§ **Your instructions**: Each line from the beginning of the data below through the line containing "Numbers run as" should be repeated exactly, please.

┌─ Material provided

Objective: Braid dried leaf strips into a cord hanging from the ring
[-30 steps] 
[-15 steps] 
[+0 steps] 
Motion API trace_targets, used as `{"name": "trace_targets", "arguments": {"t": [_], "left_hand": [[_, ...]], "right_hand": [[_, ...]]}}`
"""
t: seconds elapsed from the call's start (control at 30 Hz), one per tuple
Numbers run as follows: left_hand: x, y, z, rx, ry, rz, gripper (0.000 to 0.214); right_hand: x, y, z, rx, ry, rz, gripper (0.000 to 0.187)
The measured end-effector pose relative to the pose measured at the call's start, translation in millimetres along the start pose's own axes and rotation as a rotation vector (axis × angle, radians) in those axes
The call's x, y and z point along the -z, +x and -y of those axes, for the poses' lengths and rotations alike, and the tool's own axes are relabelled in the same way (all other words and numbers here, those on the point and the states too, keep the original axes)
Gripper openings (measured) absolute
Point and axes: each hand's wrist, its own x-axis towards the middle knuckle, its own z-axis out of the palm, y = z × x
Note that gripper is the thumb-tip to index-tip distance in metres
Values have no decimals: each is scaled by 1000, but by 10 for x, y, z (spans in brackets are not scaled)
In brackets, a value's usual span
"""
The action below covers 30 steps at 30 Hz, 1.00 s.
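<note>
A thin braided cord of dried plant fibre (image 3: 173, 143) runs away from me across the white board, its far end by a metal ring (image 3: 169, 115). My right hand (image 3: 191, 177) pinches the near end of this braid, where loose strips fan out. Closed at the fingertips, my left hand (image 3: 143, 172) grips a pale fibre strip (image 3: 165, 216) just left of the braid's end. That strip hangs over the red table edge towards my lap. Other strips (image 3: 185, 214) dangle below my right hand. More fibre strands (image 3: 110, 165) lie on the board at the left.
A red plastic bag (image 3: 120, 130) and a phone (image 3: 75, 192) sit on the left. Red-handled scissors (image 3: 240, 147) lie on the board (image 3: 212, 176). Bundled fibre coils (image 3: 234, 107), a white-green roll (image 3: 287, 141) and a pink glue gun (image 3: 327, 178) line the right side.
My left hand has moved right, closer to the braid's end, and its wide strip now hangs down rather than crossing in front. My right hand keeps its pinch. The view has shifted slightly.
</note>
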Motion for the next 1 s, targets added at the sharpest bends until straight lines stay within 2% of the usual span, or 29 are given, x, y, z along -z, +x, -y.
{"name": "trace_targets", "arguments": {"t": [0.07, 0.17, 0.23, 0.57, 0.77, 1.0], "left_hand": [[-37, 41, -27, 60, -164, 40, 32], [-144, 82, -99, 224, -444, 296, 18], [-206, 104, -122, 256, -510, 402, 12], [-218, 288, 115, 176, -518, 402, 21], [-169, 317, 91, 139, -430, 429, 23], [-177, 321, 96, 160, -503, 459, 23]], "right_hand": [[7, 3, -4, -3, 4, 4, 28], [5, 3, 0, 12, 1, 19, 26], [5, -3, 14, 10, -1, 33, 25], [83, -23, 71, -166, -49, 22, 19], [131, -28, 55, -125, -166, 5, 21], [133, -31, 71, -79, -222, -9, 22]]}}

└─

§ **Your solution**:
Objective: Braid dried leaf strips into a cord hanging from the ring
[-30 steps] 
[-15 steps] 
[+0 steps] 
Motion API trace_targets, used as `{"name": "trace_targets", "arguments": {"t": [_], "left_hand": [[_, ...]], "right_hand": [[_, ...]]}}`
"""
t: seconds elapsed from the call's start (control at 30 Hz), one per tuple
Numbers run as follows: left_hand: x, y, z, rx, ry, rz, gripper (0.000 to 0.214); right_hand: x, y, z, rx, ry, rz, gripper (0.000 to 0.187)

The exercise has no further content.